#### What to do
Exactly reproduce all the records, keeping pictures out of the copy.

Exercise data below:

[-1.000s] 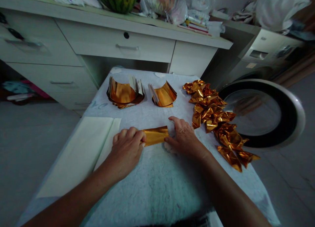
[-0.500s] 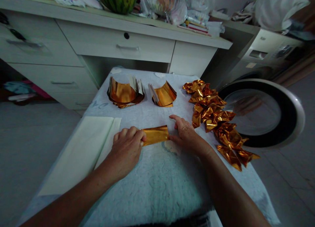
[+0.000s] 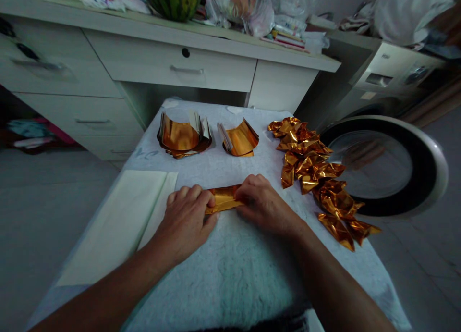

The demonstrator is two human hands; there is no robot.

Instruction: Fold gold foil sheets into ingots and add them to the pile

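The left hand [image 3: 190, 212] was closed, its fingers curled and its thumb low beside them, grasping the left end of one gold foil strip [image 3: 226, 198] near the center of the frame. The right hand [image 3: 261, 202], slightly blurred, was mostly closed too, its bent fingers gripping the strip's right end. The foil lay nearly level between them, with its middle exposed and a crease running along it. Both hands were low over the patterned cloth [image 3: 230, 274], backs upward; the left forearm reached in from the lower left of the frame, the right forearm from the lower right. Two curled foil stacks stood above the hands: the larger stack [image 3: 180, 136] left of center, the smaller stack [image 3: 243, 137] just to its right, apart from it. The sheets in each could not be counted. One row of crumpled foil pieces [image 3: 313, 168] ran down the right side of the cloth, overlapping too much for a sure count. Pale paper [image 3: 115, 226] with one lengthwise line lay at left, partly behind the left forearm. One watermelon [image 3: 173, 0] sat on the counter [image 3: 223, 43] at the top, and one round door [image 3: 437, 173] stood open at right.
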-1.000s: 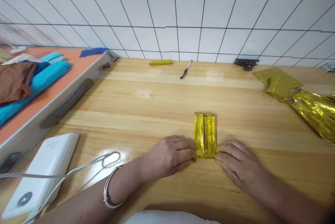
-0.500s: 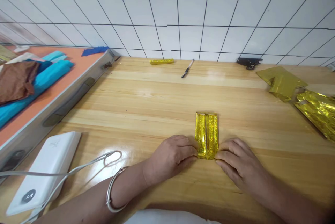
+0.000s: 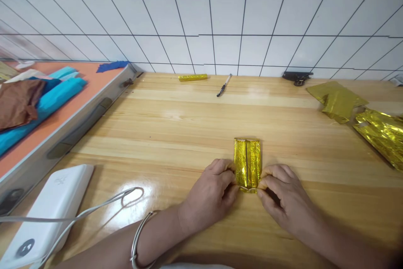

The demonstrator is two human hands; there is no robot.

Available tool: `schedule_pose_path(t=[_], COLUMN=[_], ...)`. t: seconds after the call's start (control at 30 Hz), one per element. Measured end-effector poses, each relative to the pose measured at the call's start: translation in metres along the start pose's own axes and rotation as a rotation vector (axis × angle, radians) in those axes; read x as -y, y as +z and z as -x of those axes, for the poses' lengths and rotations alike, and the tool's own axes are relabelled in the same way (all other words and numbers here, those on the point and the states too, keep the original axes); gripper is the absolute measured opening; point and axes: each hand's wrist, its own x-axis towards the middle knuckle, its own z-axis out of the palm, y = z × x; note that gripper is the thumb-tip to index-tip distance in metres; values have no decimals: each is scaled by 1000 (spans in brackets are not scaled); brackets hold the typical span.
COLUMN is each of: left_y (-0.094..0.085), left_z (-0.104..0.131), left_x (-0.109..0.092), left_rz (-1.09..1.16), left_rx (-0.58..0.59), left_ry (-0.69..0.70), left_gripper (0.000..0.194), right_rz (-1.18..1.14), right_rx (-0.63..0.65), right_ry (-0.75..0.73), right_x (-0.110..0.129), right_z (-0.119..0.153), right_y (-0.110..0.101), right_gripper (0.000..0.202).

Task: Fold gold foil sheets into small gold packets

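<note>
A small folded piece of shiny gold foil lies on the wooden table, with a lengthwise seam down its middle. Its bottom edge is bent up in a narrow fold. My left hand pinches the lower left corner between thumb and fingers. At the lower right corner, my right hand pinches the foil in the same way. A silver bangle is on my left wrist.
A gold strip, a pen and a black clip lie near the tiled wall. Gold foil sheets are at right. A white power bank with a cable and an orange-topped case holding cloths are at left.
The lower edge of the foil, flat before, is now turned up between my hands. My fingers have curled more tightly at its corners. The view has shifted slightly.
</note>
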Motion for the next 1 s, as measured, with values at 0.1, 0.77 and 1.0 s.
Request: schedule_pose_path(t=[0.1, 0.77, 1.0], left_y=[1, -1, -5], left_z=[0, 6, 5], left_x=[-1, -9, -13], left_rz=[-19, -438, -363], left_rx=[5, 165, 255], left_ry=[-17, 519, 403], left_gripper=[6, 22, 22], right_rz=[40, 47, -79], right_rx=[10, -4, 18], right_ry=[35, 69, 41], right_x=[2, 3, -4], right_z=[0, 2, 3], right_y=[0, 1, -4], right_gripper=[9, 8, 13])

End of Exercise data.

#### Output of the task
[-1.000s] 
[-0.500s] 
[+0.000s] 

The demonstrator is two human hands; there is no robot.

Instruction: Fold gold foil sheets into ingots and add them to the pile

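The left hand [image 3: 190, 212] was closed, its fingers curled and its thumb low beside them, grasping the left end of one gold foil strip [image 3: 226, 198] near the center of the frame. The right hand [image 3: 261, 202], slightly blurred, was mostly closed too, its bent fingers gripping the strip's right end. The foil lay nearly level between them, with its middle exposed and a crease running along it. Both hands were low over the patterned cloth [image 3: 230, 274], backs upward; the left forearm reached in from the lower left of the frame, the right forearm from the lower right. Two curled foil stacks stood above the hands: the larger stack [image 3: 180, 136] left of center, the smaller stack [image 3: 243, 137] just to its right, apart from it. The sheets in each could not be counted. One row of crumpled foil pieces [image 3: 313, 168] ran down the right side of the cloth, overlapping too much for a sure count. Pale paper [image 3: 115, 226] with one lengthwise line lay at left, partly behind the left forearm. One watermelon [image 3: 173, 0] sat on the counter [image 3: 223, 43] at the top, and one round door [image 3: 437, 173] stood open at right.
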-1.000s: 
-0.500s: 
+0.000s: 

The demonstrator is two human hands; there is no robot.

Available tool: `schedule_pose_path(t=[_], COLUMN=[_], ...)`. t: seconds after the call's start (control at 30 Hz), one per element. Measured end-effector poses, each relative to the pose measured at the call's start: translation in metres along the start pose's own axes and rotation as a rotation vector (axis × angle, radians) in those axes; read x as -y, y as +z and z as -x of those axes, for the poses' lengths and rotations alike, and the tool's own axes are relabelled in the same way (all other words and numbers here, those on the point and the states too, keep the original axes); gripper is the absolute measured opening; point and axes: each hand's wrist, its own x-axis towards the middle knuckle, its own z-axis out of the palm, y = z × x; note that gripper is the thumb-tip to index-tip distance in metres; values have no decimals: each is scaled by 1000 (spans in brackets are not scaled); brackets hold the typical span.
COLUMN is each of: left_y (-0.094..0.085), left_z (-0.104..0.131), left_x (-0.109..0.092), left_rz (-1.09..1.16), left_rx (-0.58..0.59), left_ry (-0.69..0.70), left_gripper (0.000..0.194), right_rz (-1.18..1.14), right_rx (-0.63..0.65), right_ry (-0.75..0.73), right_x (-0.110..0.129), right_z (-0.119..0.153), right_y (-0.110..0.101), right_gripper (0.000..0.202).

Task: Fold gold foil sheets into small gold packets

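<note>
A small folded piece of shiny gold foil lies on the wooden table, with a lengthwise seam down its middle. Its bottom edge is bent up in a narrow fold. My left hand pinches the lower left corner between thumb and fingers. At the lower right corner, my right hand pinches the foil in the same way. A silver bangle is on my left wrist.
A gold strip, a pen and a black clip lie near the tiled wall. Gold foil sheets are at right. A white power bank with a cable and an orange-topped case holding cloths are at left.
The lower edge of the foil, flat before, is now turned up between my hands. My fingers have curled more tightly at its corners. The view has shifted slightly.
</note>
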Motion for the next 1 s, as measured, with values at 0.1, 0.77 and 1.0 s.
Request: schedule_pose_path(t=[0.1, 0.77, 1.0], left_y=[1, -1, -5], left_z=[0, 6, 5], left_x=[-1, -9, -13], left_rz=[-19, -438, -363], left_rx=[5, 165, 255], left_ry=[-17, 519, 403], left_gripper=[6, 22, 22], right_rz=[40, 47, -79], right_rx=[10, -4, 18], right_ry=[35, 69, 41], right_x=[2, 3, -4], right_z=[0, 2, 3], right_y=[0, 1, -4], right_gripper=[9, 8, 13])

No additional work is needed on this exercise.